-- About this exercise --
Copy out all the records exactly.

Extracted records:

★ ★ ★ ★ ★

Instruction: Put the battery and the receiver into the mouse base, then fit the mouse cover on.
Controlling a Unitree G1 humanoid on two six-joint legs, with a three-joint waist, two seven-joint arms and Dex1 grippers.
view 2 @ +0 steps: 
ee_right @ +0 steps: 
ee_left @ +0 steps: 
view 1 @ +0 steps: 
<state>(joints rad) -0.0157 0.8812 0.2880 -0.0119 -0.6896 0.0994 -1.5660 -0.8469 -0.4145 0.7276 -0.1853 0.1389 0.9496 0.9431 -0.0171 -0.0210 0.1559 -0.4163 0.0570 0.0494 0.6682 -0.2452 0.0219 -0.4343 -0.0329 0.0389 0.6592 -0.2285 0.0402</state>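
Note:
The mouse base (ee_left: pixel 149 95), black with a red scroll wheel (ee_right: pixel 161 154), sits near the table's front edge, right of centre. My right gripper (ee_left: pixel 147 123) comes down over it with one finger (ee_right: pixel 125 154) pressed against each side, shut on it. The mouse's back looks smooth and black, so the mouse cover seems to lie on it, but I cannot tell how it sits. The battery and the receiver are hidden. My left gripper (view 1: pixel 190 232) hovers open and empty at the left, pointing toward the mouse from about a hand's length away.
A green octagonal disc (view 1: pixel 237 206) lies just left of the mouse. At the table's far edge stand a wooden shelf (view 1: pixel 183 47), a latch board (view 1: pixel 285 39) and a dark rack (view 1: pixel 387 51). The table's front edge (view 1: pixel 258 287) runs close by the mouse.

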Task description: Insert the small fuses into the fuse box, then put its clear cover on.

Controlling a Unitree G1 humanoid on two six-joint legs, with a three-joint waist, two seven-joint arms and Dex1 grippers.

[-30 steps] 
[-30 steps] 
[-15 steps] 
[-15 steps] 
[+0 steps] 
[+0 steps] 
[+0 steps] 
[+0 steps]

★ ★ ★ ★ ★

-- Task response --
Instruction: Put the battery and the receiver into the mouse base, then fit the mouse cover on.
Controlling a Unitree G1 humanoid on two six-joint legs, with a three-joint waist, two seven-joint arms and Dex1 grippers.
view 2 @ +0 steps: 
ee_right @ +0 steps: 
ee_left @ +0 steps: 
view 1 @ +0 steps: 
<state>(joints rad) -0.0157 0.8812 0.2880 -0.0119 -0.6896 0.0994 -1.5660 -0.8469 -0.4145 0.7276 -0.1853 0.1389 0.9496 0.9431 -0.0171 -0.0210 0.1559 -0.4163 0.0570 0.0494 0.6682 -0.2452 0.0219 -0.4343 -0.0329 0.0389 0.6592 -0.2285 0.0402</state>
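Note:
The mouse base (ee_left: pixel 149 95), black with a red scroll wheel (ee_right: pixel 161 154), sits near the table's front edge, right of centre. My right gripper (ee_left: pixel 147 123) comes down over it with one finger (ee_right: pixel 125 154) pressed against each side, shut on it. The mouse's back looks smooth and black, so the mouse cover seems to lie on it, but I cannot tell how it sits. The battery and the receiver are hidden. My left gripper (view 1: pixel 190 232) hovers open and empty at the left, pointing toward the mouse from about a hand's length away.
A green octagonal disc (view 1: pixel 237 206) lies just left of the mouse. At the table's far edge stand a wooden shelf (view 1: pixel 183 47), a latch board (view 1: pixel 285 39) and a dark rack (view 1: pixel 387 51). The table's front edge (view 1: pixel 258 287) runs close by the mouse.
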
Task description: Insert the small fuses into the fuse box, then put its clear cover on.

Controlling a Unitree G1 humanoid on two six-joint legs, with a three-joint waist, two seven-joint arms and Dex1 grippers.

[-30 steps] 
[-30 steps] 
[-15 steps] 
[-15 steps] 
[+0 steps] 
[+0 steps] 
[+0 steps] 
[+0 steps]

Nothing more is needed to finish the exercise.